Highlight tab-separated values based on a couple of rules

62 views Asked by At

I have some tab-separated file for which I want to conditionally highlight certain columns or certain values.

Example of source file:

wn       name          Building Name       8       Desc       char       -> bl
wo       bl_id!*       Building Code       8                  char

I want to:

  • put in yellow the contents of the 2nd column when the name is suffixed by "!"
  • put in cyan the contents of the 2nd column and in green the contents of the 7th column when there is such a 7th column
  • put the little "*" sign in red, in the 2nd column

and a couple of other such rules.

Currently I do that in this way:

cat file.tsv
    | sed -r 's/^([^\t]*)\t([^\t]*)!/\1\t\x1b[33m\2!\x1b[0m/' \
    | sed -r 's/^^([^\t]*)\t([^\t]*)\t(.*)\t-> ([^\t]+)/\1\t\x1b[36m\2\x1b[0m\t\3\t-> \x1b[32m\4\x1b[0m/' \
    | sed -r 's/\*/\x1b[31;1m&\x1b[0m/'

But it's quite complex to read and update.
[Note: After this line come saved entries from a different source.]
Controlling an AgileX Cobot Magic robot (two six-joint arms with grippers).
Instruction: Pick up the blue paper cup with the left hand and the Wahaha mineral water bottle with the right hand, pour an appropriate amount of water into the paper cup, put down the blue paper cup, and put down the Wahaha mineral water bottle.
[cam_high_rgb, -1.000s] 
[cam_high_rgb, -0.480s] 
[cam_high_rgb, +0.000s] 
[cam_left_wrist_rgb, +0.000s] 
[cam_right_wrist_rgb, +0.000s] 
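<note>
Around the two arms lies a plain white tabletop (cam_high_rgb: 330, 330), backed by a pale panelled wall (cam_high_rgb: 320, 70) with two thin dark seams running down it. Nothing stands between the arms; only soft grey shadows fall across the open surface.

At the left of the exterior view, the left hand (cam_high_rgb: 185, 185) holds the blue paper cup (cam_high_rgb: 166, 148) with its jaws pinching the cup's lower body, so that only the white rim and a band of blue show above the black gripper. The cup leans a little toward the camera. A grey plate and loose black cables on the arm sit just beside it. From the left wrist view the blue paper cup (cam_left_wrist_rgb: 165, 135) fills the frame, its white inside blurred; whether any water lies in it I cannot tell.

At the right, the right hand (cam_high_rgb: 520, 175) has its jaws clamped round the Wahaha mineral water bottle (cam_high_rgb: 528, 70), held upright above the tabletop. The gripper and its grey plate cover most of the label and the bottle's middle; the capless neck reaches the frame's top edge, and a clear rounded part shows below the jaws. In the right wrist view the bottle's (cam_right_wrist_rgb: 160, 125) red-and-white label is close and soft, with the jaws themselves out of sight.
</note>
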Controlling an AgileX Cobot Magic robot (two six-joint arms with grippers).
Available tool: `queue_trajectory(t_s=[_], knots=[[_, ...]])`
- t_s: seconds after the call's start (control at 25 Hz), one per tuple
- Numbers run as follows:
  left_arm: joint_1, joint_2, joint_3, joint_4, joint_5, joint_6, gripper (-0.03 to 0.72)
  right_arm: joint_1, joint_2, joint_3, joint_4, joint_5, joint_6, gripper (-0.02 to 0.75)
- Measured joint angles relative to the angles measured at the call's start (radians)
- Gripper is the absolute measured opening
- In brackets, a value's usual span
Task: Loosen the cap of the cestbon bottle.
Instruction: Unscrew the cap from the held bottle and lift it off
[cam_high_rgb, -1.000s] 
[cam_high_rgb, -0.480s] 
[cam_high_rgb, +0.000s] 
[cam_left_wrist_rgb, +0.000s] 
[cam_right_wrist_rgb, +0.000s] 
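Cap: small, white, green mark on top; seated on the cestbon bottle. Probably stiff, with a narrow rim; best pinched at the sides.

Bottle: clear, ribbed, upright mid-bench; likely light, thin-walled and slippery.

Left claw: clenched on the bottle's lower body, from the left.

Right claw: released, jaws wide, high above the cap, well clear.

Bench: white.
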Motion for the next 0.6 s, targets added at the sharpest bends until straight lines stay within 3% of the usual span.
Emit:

Is there a better way? I'm quite sure of, but which one?

Are things like GRC or Supercat a way to go? Though, I have to admit that I have a quite important constraint: I'd like the solution to work out-of-the-box in Cygwin. Don't want to have to compile myself tools in there -- for portability reasons of my code.

Can you give hints on how to improve the code to get such a "highlight" functionality?

2

There are 2 answers

1
Lars Fischer On BEST ANSWER

You could do it with GNU awk, like this (col.awk):

function colText ( text, col) { 
    return sprintf("\033[%sm%s\033[39;0m", col, text); 
}

function yellow( text ){ return colText( text, "33;1" ); }
function cyan  ( text ){ return colText( text, "36;1" ); }
function green ( text ){ return colText( text, "32;1" ); }
function red   ( text ){ return colText( text, "31;1" ); } 

BEGIN {FS=OFS="\t";}

# red * in $2
$2 ~ /\*/ {gsub(/\*/, red("*"), $2); }

# cyan if col 7 present
NF == 7 {print $1, cyan($2), $3, $4, $5, $6, green( $7 ) ;
         next;}

# yellow col2 if there is a !  
$2 ~ /!/ {print $1, yellow($2), $3, $4, $5, $6, $7 }

Use it like this gawk -f col.awk file.tsv

4
Thomas Dickey On

You could make the script more readable by using shell variables (and tput for portability across terminal types):

BOLD_RED=$(tput setaf 1; tput bold)
GREEN=$(tput setaf 2)
YELLOW=$(tput setaf 3)
CYAN=$(tput setaf 6)
COLOR_OFF=$(tput sgr0)

cat file.tsv
    | sed -r 's/^([^\t]*)\t([^\t]*)!/\1\t'"$YELLOW"'\2!'"$COLOR_OFF"'/' \
    | sed -r 's/^([^\t]*)\t([^\t]*)\t(.*)\t-> ([^\t]+)/\1\t'"$CYAN"'\2'"$COLOR_OFF"'\t\3\t-> '"$GREEN"'\4'"$COLOR_OFF"'/' \
    | sed -r 's/\*/'"$BOLD_RED"'&'"$COLOR_OFF"'/'

Likewise, you could make a variable for the regular expression chunk which is everything but tabs, e.g.,

NO_TABS='([^\t]*)'

By the way, one of the sed expressions repeated ^ (a typo).